Alright Coed Magazine came out with an article titled "5 Types of People you Should Never Smoke With". The five guys they say you shouldn't smoke with are as follows:
1. "Won't Shut up Guy" - He gets a little ripped and won't shut up. Turns every conversation into storytelling time.
2. Wetlip Guy - Enough said.
3. Over-the-top Guy - He wears 4/20 tee shirts and always talks about weed and smoking etc.
4. Lighter Stealer
5. "Can I meet Your Guy? Guy" - He is that awkward acquaintance who asks about your dealer etc.
Alright, first of all, I think that this list was clearly not developed by a real stoner. A real stoner would have changed a few things...
#4 Lighter Stealer Guy. This is a little bit of bullshit because at some point we all light up something with someone's lighter and automatically toss it in your pocket without thinking. A real stoner has like 500 lighters all over the place anyway, so #4 is kind of bullshit.
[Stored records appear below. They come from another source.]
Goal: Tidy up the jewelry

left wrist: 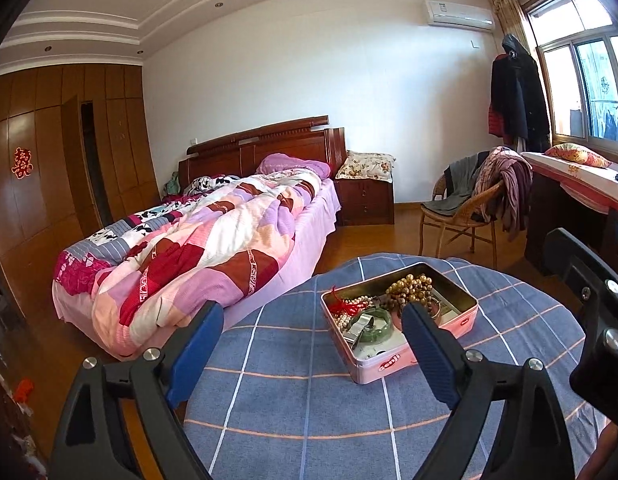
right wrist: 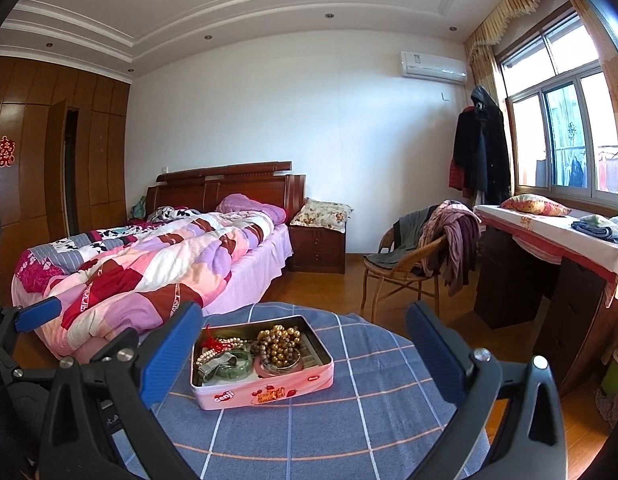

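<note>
Blue pads line both claws, and both stand spread wide with nothing between them. The left claw [left wrist: 313, 312] hangs above the near part of the worktop [left wrist: 269, 400], a round top under a blue checked cloth; its right pad overlaps the near corner of the pink tin [left wrist: 413, 356] in the left wrist view, but whether it touches the tin cannot be told. It points slightly downward over the cloth toward the bed [left wrist: 197, 248].

The right claw [right wrist: 305, 316] is likewise released and empty, its fingers framing the tin [right wrist: 269, 394] from either side and well apart from it. It points nearly level across the room. Part of the left claw shows at the left edge of the right wrist view, beside the right one.

The tin sits open on the cloth, near the middle of the worktop. Inside lie a heap of golden-brown beads [right wrist: 279, 342], a string of pale pearls [right wrist: 215, 354], a green bangle [right wrist: 237, 364] and a red tassel [right wrist: 211, 342], all piled together with no order.

Beyond the worktop stand a wicker chair [right wrist: 401, 276] draped with clothes and a dark desk [right wrist: 549, 264] under the window.
</note>
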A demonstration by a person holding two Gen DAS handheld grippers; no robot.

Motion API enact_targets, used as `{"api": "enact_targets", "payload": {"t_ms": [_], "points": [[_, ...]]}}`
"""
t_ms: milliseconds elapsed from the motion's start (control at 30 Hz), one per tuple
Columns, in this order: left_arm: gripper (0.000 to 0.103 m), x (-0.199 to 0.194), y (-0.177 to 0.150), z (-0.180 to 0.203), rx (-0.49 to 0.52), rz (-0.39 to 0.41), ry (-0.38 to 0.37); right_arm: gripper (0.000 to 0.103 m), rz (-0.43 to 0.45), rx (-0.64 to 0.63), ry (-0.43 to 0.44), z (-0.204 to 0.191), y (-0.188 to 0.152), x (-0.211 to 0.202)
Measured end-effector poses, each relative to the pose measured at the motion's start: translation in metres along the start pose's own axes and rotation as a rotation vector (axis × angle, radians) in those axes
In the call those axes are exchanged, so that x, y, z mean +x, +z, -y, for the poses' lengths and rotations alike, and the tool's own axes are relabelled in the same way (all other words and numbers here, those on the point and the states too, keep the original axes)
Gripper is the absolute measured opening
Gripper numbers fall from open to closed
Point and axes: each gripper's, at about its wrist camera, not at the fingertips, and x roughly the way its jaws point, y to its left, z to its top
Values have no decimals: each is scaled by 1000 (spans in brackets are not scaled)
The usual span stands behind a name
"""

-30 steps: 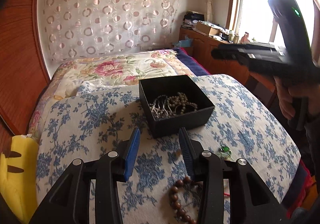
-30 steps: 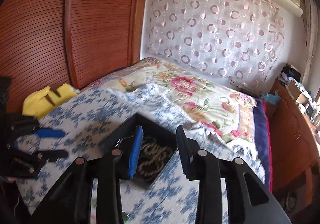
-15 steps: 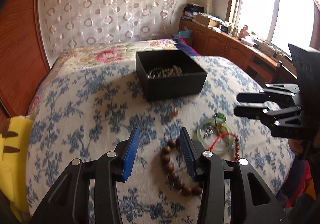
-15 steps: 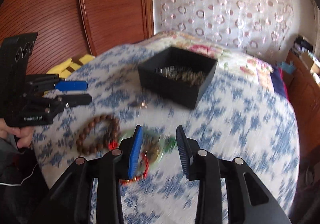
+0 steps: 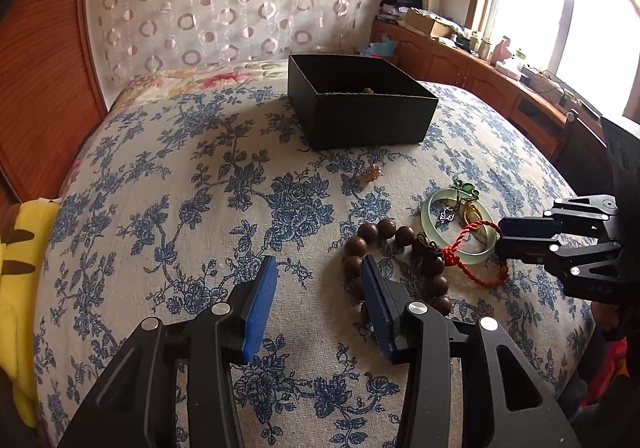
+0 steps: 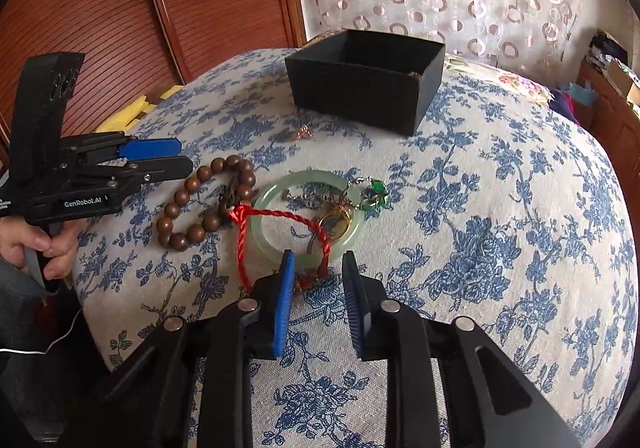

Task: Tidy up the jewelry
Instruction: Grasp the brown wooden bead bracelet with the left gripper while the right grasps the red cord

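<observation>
A black open box (image 5: 360, 104) (image 6: 368, 76) stands on the blue-flowered cloth, with beads just showing inside. Nearer lie a brown wooden bead bracelet (image 5: 400, 260) (image 6: 204, 204), a pale green jade bangle (image 5: 460, 224) (image 6: 308, 216), a red cord bracelet (image 5: 476, 252) (image 6: 280, 240), a green pendant (image 6: 376, 192) and a small gold charm (image 5: 372, 173) (image 6: 302, 133). My left gripper (image 5: 318, 276) is open, its right finger beside the wooden beads. My right gripper (image 6: 318, 268) is open and low over the red cord's near end and the bangle's edge.
The cloth covers a rounded table (image 5: 200, 208) whose edge falls away on all sides. A yellow cushion (image 5: 16, 248) lies at the left edge. A wooden wardrobe (image 6: 120, 8) stands left, a bed (image 5: 200, 78) behind and a cabinet (image 5: 480, 76) under the window.
Both grippers dropped lower and closer to the loose jewelry. The right gripper came down from above the box to the red cord and bangle. The left now sits beside the wooden beads.
</observation>
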Motion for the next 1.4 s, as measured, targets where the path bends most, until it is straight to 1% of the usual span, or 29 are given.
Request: {"api": "enact_targets", "payload": {"t_ms": [67,133,367,467,700,767,800,1000,1067,1100,1133,1167,1300,1400], "points": [[42,1,0,0,1,-2,0,25,-5,-8,-7,-1,-1,-1],[42,1,0,2,4,-5,1,21,-11,-17,-33,0,-2,-3],[43,4,0,7,17,-14,-5,21,-29,-17,-64,13,-7,-9],[44,6,0,10,25,-20,-4,21,-32,-9,-56,16,-8,-8],[44,10,-2,14,46,-39,11,21,-3,-30,-70,14,-12,-7],[44,11,-2,15,53,-44,13,17,2,-33,-77,13,-13,-8],[44,11,-2,16,55,-45,14,13,5,-41,-95,12,-14,-8],[44,13,-1,19,68,-53,15,10,4,-45,-99,13,-13,-9],[44,14,-2,20,73,-54,14,5,7,-45,-102,13,-13,-10],[44,14,-1,19,74,-54,15,5,12,-43,-102,14,-12,-11],[43,14,-1,19,74,-54,14,5,16,-42,-103,14,-11,-12],[40,14,-1,19,76,-53,16,5,23,-43,-104,14,-9,-15],[37,15,-1,20,78,-52,19,5,33,-53,-106,13,-5,-19],[20,15,0,19,81,-48,21,5,32,-60,-111,14,-2,-20]]}}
#1 Won't Shut Up Guy. Alright so won't shut up guy is annoying, but sometimes rambling high with a group of people leads to the most funny and ridiculous conversations ever. So I forgive won't shut up guy, he has his uses.
#5. This is what I have the biggest problem with. I mean if someone you hardly know asks about your connect, that is weird. But I usually only inhale with people I know well and am friends with. We compare bud and dealers all the time. It's not a big deal. Fucking rookie smokers are paranoid and think anyone who wants to talk business is an undercover cop. Yeah I'm sure the police are stinging you for an eighth, douchebag.
And I would add a few people to the list instead of #4, #1 and #5.
my #1: Gets Too High Guy. Everyone is different. Some people are used to smoking fat blunts, some people are used to ripping bongs for hours. But some people smoke a spliff between three people and are retarded. So when you smoke a fat blunt and you can tell someone's brain is melted, it's awkward. I mean we all get too high every now and then. But you know the guy, he either becomes won't shut up guy; or even sketchier, he becomes "too high to talk guy".
my #4: Thinks he's a weed scientist guy. Alright, people know varying amounts of information about weed. But some people think that while they are smoking, they need to divulge everything they know about weed, it's enough to make you want to kill them before their next hit. It's especially annoying when you are all having a casual conversation about weed and someone makes it annoyingly scientific. It's like okay fucking weed doctor, we're just smoking a blunt, so shut the fuck up.
So Coed Magazine, your list was okay, but you guys need to get high more. I bet the writer of that articles fit into one of the categories he says not to smoke with. Pussy.